* _WHAT YOU NEED TO DO_
All of the data needs to be reproduced with no alterations.

(DATA EXTRACT begins)

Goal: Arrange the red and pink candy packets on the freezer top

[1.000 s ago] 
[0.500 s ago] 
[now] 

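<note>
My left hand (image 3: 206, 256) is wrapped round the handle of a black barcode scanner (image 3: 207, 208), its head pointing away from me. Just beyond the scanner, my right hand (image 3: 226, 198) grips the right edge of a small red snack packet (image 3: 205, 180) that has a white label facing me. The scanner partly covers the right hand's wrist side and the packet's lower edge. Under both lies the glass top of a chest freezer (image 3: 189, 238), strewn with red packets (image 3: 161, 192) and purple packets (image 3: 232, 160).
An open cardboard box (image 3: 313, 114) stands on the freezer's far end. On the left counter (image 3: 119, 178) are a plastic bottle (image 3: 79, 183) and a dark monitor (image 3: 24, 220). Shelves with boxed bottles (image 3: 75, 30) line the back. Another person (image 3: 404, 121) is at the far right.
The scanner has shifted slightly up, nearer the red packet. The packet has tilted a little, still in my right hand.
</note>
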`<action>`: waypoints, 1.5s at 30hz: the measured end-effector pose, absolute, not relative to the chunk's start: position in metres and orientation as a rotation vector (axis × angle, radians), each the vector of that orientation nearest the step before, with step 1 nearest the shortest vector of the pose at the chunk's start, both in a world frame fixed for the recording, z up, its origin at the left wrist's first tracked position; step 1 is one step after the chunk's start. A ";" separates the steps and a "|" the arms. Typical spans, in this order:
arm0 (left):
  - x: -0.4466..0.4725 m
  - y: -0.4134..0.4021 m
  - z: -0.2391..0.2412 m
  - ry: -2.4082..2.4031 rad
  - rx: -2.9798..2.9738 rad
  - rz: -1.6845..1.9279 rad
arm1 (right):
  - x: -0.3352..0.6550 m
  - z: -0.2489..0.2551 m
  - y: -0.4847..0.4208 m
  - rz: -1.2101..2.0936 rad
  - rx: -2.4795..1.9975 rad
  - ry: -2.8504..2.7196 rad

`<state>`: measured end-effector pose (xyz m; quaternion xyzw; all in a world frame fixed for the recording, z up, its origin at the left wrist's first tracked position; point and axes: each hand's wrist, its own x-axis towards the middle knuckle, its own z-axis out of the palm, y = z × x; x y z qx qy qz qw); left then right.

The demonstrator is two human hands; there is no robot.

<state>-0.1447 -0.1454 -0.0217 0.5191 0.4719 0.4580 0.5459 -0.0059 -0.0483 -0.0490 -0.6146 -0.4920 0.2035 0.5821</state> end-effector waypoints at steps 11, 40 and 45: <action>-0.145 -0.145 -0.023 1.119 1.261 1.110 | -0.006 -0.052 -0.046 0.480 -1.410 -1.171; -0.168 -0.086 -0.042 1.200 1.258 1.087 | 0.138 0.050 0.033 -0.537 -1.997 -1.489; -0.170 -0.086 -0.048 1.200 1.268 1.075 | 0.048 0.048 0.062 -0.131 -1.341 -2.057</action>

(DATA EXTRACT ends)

* _YOUR SOLUTION_
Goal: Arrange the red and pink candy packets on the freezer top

[1.000 s ago] 
[0.500 s ago] 
[now] 

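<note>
My left hand (image 3: 206, 256) is wrapped round the handle of a black barcode scanner (image 3: 207, 208), its head pointing away from me. Just beyond the scanner, my right hand (image 3: 226, 198) grips the right edge of a small red snack packet (image 3: 205, 180) that has a white label facing me. The scanner partly covers the right hand's wrist side and the packet's lower edge. Under both lies the glass top of a chest freezer (image 3: 189, 238), strewn with red packets (image 3: 161, 192) and purple packets (image 3: 232, 160).
An open cardboard box (image 3: 313, 114) stands on the freezer's far end. On the left counter (image 3: 119, 178) are a plastic bottle (image 3: 79, 183) and a dark monitor (image 3: 24, 220). Shelves with boxed bottles (image 3: 75, 30) line the back. Another person (image 3: 404, 121) is at the far right.
The scanner has shifted slightly up, nearer the red packet. The packet has tilted a little, still in my right hand.
</note>
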`<action>`: waypoints, 1.5s at 30hz: the measured end-effector pose, absolute, not relative to the chunk's start: position in metres and orientation as a rotation vector (axis × angle, radians), each the vector of that orientation nearest the step before, with step 1 nearest the shortest vector of the pose at the chunk's start, both in a world frame fixed for the recording, z up, its origin at the left wrist's first tracked position; step 1 is one step after the chunk's start. A ";" separates the steps and a "|" the arms. Typical spans, in this order:
arm0 (left):
  - x: -0.4466..0.4725 m
  - y: -0.4134..0.4021 m
  - z: -0.2391..0.2412 m
  - ry: -2.4082..2.4031 rad
  - rx: -2.9798..2.9738 rad
  - rz: -1.6845..1.9279 rad
arm1 (right):
  - x: -0.3352..0.6550 m
  - z: -0.2489..0.2551 m
  - y: -0.4847..0.4208 m
  - rz: -1.2101..2.0936 rad
  - rx: -2.4795..1.9975 rad
  - ry: -2.8504..2.7196 rad

`<state>`: measured end-effector pose (xyz m; quaternion xyzw; all in a world frame fixed for the recording, z up, its origin at the left wrist's first tracked position; point and axes: each hand's wrist, its own x-axis towards the middle knuckle, its own z-axis out of the palm, y = z × x; x y z qx qy qz qw); left then right.

The demonstrator is two human hands; there is no robot.

<state>-0.1447 -0.1454 -0.0217 0.5191 0.4719 0.4580 0.5459 -0.0059 -0.0483 -0.0490 -0.6146 -0.4920 0.2035 0.5821</state> end-effector waypoints at steps 11, 40 and 45: <action>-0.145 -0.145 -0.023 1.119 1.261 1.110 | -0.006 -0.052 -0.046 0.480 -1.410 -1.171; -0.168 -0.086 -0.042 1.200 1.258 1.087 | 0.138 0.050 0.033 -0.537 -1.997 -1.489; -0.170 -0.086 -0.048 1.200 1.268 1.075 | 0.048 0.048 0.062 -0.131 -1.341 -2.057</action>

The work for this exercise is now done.